According to the Washington Post on 2/08/10, auto insurer State Farm warned the National Highway Traffic Safety Administration (NHTSA) back in 2007 about an increase in reports from Toyota drivers about unintended acceleration. The Post notes that State Farm warned regulators repeatedly about the issue, but regulators took more than a year to push Toyota to issue a recall.

A spokesperson for State Farm told the Post that there were numerous alerts regarding accelerator problems in Toyota vehicles, and that these alerts were not "everyday" occurrences.

Sean Kane, an expert on automotive safety, puts the figures at 19 deaths and 341 injuries caused by unintended acceleration, according to consumeraffairs.com.

Todd Allen is one of the 341 who might have avoided injury if the recall had occurred sooner. Brainandspinalcord.org reported on 2/05/2010 that Allen was pulling his Toyota Camry into a parking spot on January 29 when his vehicle suddenly accelerated. The car went over a curb and fell to the creek below, trapping Allen and the three other people in the vehicle upside down underwater.

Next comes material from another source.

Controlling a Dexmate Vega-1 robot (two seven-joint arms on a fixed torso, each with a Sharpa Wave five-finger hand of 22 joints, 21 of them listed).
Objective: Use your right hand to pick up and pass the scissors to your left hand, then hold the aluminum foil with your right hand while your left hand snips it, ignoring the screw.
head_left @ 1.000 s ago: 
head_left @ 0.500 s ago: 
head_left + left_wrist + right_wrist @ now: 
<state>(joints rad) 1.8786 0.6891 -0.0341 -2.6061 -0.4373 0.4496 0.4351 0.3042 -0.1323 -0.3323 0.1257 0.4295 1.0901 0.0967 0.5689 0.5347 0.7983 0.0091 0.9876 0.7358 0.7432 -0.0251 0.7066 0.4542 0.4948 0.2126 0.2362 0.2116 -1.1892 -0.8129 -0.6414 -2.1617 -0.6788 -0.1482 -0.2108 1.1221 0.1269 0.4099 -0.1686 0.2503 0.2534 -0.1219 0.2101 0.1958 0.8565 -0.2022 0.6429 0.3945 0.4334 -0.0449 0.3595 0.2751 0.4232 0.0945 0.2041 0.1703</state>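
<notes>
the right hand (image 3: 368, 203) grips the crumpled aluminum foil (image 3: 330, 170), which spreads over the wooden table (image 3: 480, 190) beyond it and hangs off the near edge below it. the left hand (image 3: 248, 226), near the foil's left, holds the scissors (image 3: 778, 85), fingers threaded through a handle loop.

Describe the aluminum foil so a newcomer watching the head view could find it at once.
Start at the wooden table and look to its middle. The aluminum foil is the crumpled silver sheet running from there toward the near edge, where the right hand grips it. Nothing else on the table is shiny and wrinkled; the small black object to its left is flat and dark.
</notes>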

Allen suffered serious injuries, including a possible spinal cord injury. His lawyer noted that Allen's condition has improved but that he still suffers from paralysis in his arms and legs.

According to reports, Allen had not heard about the recall before the accident.

Compounding Toyota's troubles are allegations that many other automakers installed brake override systems, in which the car's onboard computer recognizes when the accelerator and the brake are being depressed at the same time and puts the car's throttle to idle—a system Toyota is now installing in its own cars.